◆ WHAT IS BEING ASKED: Could you copy, exactly as written, every line from the first line of the records through the one containing "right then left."?

(EXERCISE INPUTS begins)

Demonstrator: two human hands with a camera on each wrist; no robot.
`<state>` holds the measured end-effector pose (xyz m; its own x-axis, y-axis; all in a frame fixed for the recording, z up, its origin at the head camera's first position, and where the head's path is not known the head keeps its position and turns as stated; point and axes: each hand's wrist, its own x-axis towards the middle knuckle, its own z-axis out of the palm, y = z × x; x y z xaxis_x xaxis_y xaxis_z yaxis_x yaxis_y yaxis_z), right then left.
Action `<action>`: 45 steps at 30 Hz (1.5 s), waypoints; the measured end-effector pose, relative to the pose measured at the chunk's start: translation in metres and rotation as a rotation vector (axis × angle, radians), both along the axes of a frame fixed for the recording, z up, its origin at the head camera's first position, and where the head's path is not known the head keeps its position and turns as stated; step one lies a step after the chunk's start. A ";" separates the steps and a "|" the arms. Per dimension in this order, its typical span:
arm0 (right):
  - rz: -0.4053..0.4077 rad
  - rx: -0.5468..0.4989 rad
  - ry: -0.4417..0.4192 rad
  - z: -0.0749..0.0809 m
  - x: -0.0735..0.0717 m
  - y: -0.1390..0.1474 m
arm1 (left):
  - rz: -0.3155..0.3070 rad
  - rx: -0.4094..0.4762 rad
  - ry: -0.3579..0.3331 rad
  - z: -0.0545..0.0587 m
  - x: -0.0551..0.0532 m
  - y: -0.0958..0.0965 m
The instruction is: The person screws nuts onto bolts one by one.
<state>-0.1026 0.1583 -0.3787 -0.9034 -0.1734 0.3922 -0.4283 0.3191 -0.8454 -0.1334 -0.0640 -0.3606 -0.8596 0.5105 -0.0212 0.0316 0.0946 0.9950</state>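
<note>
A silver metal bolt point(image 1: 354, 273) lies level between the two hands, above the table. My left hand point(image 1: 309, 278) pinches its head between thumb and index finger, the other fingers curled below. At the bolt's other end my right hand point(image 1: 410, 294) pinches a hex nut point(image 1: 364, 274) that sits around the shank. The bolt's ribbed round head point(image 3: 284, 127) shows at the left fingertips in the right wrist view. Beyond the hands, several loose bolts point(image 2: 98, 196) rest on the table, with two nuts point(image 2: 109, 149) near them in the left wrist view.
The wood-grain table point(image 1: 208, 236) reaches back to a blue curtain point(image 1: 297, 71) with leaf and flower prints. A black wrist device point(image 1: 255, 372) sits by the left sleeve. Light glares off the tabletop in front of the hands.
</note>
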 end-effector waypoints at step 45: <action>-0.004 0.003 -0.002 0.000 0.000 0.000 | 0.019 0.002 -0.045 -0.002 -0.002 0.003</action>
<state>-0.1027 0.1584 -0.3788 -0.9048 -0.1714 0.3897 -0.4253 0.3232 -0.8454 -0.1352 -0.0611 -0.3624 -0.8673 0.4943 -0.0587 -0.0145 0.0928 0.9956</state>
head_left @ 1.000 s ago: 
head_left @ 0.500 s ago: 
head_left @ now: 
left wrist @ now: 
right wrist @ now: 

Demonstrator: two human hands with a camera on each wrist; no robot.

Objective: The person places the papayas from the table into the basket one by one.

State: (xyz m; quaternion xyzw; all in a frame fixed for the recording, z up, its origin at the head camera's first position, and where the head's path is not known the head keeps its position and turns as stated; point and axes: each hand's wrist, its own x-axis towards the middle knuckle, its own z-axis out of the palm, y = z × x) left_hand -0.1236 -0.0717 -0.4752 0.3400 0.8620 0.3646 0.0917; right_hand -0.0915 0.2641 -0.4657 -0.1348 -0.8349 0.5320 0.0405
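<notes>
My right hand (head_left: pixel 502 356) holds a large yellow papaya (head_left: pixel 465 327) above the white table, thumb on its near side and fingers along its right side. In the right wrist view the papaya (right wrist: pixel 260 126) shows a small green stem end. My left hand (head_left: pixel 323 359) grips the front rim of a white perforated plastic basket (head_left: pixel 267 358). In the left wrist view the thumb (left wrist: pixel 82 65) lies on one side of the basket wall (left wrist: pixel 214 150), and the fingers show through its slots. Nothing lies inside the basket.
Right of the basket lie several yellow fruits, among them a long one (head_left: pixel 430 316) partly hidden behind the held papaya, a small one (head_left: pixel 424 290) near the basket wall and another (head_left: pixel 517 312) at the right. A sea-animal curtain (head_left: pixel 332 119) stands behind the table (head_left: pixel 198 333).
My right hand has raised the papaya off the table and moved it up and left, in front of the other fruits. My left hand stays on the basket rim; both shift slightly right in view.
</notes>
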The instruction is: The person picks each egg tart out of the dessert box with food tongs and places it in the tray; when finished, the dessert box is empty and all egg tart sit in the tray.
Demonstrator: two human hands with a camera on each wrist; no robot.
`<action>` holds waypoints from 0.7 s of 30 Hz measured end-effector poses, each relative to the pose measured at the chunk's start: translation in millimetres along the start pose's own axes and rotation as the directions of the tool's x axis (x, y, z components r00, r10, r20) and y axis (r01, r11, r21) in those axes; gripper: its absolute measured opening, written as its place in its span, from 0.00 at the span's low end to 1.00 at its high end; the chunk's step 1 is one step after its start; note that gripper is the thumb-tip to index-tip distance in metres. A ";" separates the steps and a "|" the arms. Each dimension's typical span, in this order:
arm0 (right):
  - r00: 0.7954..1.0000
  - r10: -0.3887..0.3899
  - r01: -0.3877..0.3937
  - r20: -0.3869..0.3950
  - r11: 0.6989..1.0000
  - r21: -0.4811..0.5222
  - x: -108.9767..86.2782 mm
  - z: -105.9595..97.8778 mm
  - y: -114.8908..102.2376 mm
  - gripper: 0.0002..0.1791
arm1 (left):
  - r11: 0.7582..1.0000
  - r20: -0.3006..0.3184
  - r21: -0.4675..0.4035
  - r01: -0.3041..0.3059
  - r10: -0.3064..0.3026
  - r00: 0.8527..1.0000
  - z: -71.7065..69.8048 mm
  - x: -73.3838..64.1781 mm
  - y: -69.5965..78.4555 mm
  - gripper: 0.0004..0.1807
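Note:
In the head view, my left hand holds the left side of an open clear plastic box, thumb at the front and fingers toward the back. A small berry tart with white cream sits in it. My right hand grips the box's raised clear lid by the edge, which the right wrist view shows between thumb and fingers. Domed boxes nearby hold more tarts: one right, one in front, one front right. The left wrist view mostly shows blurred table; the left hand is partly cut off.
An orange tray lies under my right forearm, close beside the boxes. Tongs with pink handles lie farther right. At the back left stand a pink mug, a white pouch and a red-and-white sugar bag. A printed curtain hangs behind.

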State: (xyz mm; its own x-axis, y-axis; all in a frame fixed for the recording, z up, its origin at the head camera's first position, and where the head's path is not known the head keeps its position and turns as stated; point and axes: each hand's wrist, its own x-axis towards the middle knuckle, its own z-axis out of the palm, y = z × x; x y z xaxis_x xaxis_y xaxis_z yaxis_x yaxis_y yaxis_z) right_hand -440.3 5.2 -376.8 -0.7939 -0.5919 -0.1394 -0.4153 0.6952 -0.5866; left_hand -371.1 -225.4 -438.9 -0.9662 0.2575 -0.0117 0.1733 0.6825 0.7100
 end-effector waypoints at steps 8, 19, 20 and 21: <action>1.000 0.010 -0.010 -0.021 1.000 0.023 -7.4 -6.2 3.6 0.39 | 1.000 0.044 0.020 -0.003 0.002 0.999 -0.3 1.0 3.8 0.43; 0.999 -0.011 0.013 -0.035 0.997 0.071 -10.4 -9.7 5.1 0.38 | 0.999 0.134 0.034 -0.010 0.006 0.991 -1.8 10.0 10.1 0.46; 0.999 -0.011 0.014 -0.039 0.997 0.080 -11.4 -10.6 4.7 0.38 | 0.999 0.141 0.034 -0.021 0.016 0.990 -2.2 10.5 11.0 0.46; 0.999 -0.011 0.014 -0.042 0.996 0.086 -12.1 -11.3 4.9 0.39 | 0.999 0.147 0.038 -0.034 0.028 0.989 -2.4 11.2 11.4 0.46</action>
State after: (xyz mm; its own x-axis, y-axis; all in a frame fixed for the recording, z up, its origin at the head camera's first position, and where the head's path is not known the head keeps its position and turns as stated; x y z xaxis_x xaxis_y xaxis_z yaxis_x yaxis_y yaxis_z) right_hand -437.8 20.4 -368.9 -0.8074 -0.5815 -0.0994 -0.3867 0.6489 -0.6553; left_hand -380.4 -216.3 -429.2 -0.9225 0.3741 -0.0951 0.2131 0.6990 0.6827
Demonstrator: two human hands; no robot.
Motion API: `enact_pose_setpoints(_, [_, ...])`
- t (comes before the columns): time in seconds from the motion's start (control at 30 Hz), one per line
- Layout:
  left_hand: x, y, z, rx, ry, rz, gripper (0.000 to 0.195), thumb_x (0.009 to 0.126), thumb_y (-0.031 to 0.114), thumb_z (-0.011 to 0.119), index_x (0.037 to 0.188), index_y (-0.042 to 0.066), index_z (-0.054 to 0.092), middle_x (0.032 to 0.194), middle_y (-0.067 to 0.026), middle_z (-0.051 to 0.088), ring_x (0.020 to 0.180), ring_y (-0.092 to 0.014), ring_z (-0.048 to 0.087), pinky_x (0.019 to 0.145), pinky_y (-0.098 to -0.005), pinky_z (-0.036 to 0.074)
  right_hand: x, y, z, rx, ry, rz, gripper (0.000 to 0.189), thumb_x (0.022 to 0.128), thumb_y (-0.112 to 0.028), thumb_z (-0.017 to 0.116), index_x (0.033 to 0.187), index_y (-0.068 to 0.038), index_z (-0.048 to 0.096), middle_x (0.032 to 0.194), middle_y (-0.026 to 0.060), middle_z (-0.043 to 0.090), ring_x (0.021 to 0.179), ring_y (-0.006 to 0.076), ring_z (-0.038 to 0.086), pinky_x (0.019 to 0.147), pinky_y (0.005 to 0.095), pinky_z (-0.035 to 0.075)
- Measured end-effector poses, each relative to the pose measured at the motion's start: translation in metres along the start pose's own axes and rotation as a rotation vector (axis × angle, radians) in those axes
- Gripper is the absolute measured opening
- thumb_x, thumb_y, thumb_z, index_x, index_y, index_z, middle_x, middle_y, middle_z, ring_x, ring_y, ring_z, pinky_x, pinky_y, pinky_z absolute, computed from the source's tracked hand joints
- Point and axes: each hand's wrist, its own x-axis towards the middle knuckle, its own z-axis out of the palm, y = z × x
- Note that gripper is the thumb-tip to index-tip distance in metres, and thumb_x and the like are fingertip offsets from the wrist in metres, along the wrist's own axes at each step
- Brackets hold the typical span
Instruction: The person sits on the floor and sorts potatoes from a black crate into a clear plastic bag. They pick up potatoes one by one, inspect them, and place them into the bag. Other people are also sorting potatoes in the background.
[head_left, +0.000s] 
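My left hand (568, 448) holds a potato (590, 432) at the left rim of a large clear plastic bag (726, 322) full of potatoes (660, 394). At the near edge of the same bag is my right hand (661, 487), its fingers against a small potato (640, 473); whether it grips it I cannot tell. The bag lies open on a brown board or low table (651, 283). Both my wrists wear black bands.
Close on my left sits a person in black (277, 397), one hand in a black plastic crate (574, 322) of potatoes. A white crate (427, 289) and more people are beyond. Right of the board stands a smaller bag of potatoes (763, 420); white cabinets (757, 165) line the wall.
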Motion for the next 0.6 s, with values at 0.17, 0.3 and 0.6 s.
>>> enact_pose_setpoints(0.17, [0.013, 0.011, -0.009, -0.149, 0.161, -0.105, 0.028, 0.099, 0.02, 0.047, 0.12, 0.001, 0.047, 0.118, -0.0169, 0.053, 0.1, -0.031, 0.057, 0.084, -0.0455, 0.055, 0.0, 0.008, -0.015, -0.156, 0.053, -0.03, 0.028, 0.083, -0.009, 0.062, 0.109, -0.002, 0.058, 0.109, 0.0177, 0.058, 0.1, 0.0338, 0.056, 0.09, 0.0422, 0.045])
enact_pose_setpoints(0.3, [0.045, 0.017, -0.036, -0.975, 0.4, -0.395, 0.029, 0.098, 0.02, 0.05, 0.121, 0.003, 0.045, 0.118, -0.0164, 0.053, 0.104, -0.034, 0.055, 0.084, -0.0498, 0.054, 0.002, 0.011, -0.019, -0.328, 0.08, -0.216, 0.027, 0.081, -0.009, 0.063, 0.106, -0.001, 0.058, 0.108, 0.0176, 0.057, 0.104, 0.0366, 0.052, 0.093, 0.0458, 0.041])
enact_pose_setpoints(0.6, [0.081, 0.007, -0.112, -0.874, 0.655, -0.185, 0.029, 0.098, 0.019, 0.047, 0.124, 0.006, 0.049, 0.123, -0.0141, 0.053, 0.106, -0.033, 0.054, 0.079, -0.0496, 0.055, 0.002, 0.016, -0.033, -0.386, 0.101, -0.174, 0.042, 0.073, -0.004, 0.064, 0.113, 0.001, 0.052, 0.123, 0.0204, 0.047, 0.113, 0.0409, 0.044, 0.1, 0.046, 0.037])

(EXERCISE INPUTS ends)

◆ EXERCISE OUTPUT:
Demonstrator: two human hands with a camera on each wrist; no robot.
`<state>` holds the measured end-effector pose (xyz m; its own x-axis, y-axis; all in a frame fixed for the recording, z up, its origin at the head camera's first position, and where the head's path is not known the head keeps its position and turns as stated; point and axes: each hand's wrist, its own x-axis towards the middle knuckle, its own z-axis out of the palm, y = z × x; x y z xaxis_x xaxis_y xaxis_z yaxis_x yaxis_y yaxis_z), right then left.

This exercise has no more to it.